* _Records for this task_
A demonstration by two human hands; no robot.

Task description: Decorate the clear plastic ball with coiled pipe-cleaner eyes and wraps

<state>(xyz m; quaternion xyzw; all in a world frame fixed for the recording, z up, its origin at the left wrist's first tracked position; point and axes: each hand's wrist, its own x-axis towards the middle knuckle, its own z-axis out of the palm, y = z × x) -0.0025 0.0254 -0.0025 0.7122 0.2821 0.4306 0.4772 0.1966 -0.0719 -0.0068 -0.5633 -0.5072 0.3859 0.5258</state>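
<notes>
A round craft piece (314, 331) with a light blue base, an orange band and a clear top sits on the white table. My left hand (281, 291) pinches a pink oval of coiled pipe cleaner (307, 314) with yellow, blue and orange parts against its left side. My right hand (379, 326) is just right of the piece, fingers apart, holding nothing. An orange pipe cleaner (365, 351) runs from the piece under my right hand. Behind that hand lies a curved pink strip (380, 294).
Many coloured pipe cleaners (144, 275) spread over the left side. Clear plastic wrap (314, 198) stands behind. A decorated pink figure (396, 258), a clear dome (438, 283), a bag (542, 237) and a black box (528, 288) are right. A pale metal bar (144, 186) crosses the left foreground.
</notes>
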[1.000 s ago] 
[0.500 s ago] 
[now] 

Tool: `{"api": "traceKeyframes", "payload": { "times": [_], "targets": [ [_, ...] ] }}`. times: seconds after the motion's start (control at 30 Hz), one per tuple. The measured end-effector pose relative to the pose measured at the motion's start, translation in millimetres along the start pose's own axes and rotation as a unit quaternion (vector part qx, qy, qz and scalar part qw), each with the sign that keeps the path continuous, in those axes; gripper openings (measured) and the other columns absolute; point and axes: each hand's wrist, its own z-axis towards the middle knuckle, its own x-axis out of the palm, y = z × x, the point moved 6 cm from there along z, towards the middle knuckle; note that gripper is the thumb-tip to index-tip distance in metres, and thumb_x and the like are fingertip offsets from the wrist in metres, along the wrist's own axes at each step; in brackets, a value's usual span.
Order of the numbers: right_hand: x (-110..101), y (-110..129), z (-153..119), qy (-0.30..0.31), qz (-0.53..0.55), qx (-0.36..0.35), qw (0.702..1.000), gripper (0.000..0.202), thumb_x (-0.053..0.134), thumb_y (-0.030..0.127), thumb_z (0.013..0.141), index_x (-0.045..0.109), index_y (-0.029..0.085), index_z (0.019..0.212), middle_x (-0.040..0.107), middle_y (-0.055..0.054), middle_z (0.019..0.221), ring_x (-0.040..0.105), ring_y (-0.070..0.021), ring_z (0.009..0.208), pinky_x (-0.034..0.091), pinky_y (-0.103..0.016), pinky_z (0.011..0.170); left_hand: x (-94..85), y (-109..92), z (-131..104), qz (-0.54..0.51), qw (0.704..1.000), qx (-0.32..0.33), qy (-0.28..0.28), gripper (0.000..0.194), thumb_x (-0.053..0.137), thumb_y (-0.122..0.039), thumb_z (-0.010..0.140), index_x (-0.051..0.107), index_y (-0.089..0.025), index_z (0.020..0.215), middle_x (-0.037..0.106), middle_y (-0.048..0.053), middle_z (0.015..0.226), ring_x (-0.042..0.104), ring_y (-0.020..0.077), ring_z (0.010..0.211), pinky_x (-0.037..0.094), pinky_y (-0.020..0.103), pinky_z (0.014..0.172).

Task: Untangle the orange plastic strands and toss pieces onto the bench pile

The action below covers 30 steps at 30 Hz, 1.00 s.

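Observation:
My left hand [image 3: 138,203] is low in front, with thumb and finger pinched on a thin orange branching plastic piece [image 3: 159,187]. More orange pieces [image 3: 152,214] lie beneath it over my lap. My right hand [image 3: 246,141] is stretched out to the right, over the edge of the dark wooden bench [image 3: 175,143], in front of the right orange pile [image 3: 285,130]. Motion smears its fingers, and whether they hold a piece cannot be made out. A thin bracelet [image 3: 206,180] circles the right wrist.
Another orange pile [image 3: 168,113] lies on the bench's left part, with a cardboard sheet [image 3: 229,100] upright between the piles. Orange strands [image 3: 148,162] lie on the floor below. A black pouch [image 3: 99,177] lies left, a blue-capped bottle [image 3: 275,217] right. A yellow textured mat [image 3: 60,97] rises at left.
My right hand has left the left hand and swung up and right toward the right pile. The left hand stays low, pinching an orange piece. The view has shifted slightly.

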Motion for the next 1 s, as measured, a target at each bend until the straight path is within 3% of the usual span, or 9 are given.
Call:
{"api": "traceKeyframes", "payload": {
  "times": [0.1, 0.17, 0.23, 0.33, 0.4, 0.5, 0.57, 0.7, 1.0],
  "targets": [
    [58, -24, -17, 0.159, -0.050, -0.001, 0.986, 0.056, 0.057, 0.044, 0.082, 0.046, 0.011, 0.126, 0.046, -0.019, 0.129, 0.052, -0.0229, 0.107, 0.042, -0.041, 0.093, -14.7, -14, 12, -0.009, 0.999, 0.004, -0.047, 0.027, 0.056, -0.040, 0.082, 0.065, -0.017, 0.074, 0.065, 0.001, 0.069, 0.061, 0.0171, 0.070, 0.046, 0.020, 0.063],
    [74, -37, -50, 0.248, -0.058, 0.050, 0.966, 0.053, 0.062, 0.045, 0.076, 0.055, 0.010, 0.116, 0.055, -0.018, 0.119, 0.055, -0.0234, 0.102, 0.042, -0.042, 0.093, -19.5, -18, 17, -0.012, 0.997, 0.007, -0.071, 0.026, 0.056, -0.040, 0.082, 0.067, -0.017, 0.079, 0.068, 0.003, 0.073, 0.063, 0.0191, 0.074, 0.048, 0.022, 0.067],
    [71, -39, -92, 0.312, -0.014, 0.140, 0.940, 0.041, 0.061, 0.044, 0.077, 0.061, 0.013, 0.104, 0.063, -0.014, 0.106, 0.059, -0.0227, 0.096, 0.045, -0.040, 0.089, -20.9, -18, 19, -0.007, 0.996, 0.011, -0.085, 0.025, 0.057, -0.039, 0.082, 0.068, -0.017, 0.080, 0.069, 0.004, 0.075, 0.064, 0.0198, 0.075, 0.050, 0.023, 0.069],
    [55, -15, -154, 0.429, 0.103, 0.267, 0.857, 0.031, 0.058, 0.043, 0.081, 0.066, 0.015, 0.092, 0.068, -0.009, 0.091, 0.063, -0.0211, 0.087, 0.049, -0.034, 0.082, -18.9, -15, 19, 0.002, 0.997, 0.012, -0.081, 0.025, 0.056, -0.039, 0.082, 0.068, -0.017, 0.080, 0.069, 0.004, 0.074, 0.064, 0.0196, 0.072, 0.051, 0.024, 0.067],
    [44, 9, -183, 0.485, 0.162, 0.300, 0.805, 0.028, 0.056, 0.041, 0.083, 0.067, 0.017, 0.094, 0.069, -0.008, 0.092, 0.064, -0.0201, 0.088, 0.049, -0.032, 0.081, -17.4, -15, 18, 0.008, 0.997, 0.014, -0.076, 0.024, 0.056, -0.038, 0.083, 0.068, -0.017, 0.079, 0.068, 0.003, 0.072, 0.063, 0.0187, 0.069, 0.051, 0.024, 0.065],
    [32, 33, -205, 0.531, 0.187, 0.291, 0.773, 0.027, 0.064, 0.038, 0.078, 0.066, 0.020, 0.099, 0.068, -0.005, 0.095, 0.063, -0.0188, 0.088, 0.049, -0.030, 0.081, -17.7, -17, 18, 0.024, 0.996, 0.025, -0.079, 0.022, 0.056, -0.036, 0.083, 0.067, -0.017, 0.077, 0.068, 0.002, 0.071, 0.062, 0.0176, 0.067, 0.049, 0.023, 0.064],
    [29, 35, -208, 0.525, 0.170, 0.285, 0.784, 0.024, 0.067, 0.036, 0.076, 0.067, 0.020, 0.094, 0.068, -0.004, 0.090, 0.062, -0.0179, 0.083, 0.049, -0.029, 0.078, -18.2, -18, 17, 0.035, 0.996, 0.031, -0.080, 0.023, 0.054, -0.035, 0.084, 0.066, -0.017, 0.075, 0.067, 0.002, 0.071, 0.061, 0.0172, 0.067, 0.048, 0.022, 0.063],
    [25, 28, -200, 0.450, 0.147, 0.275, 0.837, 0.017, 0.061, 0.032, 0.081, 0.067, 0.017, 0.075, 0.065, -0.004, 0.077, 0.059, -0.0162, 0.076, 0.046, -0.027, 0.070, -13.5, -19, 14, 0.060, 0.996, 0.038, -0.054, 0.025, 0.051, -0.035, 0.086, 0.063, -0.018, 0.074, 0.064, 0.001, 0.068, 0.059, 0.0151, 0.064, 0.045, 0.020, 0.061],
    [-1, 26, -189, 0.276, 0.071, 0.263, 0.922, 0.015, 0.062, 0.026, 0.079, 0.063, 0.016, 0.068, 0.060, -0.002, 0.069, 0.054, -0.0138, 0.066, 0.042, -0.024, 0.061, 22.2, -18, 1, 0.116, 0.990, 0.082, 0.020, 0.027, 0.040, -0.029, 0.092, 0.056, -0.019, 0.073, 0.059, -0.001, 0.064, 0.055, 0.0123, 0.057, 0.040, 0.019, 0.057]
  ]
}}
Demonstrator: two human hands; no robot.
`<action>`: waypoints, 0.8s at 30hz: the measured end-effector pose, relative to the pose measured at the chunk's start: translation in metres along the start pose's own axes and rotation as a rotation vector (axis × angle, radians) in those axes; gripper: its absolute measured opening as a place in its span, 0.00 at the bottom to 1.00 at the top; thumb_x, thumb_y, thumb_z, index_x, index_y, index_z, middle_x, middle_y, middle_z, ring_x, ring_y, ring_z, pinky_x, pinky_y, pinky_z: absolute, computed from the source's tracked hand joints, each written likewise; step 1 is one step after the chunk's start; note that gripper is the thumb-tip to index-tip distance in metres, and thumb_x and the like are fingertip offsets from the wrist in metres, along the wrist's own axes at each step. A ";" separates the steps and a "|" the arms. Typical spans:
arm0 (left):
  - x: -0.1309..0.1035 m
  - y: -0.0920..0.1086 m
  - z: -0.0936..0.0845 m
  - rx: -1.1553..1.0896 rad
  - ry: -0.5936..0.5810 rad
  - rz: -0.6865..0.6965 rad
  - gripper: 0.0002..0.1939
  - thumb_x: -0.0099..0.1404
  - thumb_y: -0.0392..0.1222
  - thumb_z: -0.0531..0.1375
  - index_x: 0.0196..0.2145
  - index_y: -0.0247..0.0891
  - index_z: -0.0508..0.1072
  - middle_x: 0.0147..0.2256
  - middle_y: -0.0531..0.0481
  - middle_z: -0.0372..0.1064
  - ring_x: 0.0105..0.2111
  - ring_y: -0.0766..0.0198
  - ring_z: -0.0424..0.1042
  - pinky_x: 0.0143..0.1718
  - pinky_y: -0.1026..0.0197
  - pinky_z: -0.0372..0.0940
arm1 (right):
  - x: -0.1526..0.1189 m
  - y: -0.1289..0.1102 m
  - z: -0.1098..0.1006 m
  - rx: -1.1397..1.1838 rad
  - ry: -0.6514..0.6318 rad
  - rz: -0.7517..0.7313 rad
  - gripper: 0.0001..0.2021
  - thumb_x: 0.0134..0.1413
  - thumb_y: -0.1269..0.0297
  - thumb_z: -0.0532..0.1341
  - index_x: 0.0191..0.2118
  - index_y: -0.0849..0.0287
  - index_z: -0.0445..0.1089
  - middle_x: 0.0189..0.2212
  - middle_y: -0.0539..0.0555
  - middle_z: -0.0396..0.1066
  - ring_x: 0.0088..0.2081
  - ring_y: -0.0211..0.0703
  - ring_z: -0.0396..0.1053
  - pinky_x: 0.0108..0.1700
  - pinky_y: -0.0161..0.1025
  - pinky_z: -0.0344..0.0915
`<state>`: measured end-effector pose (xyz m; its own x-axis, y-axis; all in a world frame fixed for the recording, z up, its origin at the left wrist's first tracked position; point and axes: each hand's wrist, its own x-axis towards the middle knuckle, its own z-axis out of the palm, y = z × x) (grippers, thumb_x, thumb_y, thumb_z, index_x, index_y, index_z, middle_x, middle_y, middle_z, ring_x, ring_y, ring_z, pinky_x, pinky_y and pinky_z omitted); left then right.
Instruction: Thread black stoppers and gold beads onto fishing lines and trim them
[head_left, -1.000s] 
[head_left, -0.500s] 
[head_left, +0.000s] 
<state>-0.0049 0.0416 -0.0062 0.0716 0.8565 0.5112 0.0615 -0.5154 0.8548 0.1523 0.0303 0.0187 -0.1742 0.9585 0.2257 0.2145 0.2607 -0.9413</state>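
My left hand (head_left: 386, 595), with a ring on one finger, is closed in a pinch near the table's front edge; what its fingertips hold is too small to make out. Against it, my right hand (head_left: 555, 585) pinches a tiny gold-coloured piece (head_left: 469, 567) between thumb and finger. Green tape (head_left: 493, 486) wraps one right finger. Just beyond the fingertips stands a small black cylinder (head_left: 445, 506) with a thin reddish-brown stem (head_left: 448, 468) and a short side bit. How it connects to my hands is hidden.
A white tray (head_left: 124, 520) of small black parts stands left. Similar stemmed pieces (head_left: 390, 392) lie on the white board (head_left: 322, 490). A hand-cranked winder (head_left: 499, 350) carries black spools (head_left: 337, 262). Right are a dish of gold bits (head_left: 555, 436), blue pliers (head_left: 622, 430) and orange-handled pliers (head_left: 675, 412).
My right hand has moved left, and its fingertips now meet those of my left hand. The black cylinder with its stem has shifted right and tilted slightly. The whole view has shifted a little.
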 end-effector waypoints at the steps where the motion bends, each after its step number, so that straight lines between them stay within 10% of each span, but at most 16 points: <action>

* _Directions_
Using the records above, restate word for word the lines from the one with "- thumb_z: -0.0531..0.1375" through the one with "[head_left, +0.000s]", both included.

* _Exercise response_
  - thumb_z: -0.0531..0.1375
  - index_x: 0.0196..0.2145
  - index_y: -0.0247..0.0891
  - index_z: -0.0508..0.1072
  - middle_x: 0.0147..0.2256
  - middle_y: -0.0531..0.0481
  - middle_z: -0.0372..0.1064
  - ring_x: 0.0105..0.2111
  - ring_y: -0.0766..0.0198
  - ring_z: -0.0424..0.1042
  - pinky_x: 0.0143..0.1718
  - pinky_y: -0.1026..0.0197
  - pinky_z: -0.0372..0.0940
arm1 (right):
  - x: -0.1526..0.1189 m
  - y: -0.1289..0.1102 m
  - z: -0.1098..0.1006 m
  - rx: -1.1397..1.1838 rad
  - ry: -0.6514..0.6318 rad
  - rz: -0.7517..0.7313 rad
  - gripper: 0.0001..0.2021
  - thumb_x: 0.0134..0.1413
  - thumb_y: -0.1269..0.0297
  - thumb_z: -0.0532..0.1341
  - index_x: 0.0191..0.2118
  - index_y: -0.0849..0.0287
  - index_z: -0.0445..0.1089
  - middle_x: 0.0189..0.2212
  - middle_y: -0.0539..0.0555
  - middle_z: -0.0396..0.1066
  - ring_x: 0.0088..0.2081
  - ring_y: -0.0211..0.0703
  - ring_z: -0.0396..0.1053
  - pinky_x: 0.0108..0.1700
  - pinky_y: -0.0161..0.1025
  - pinky_z: -0.0344..0.0915
`<state>`: measured end-effector pose (xyz m; its own x-axis, y-axis; all in a world frame fixed for the recording, z up, its origin at the left wrist's first tracked position; point and axes: each hand's wrist, its own x-axis towards the middle knuckle, its own z-axis out of the palm, y = z × x) (grippers, thumb_x, thumb_y, thumb_z, index_x, index_y, index_z, middle_x, middle_y, middle_z, ring_x, ring_y, ring_z, pinky_x, pinky_y and pinky_z omitted); left then right.
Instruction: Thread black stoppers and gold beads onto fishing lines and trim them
[head_left, -1.000s] 
[head_left, -0.500s] 
[head_left, +0.000s] 

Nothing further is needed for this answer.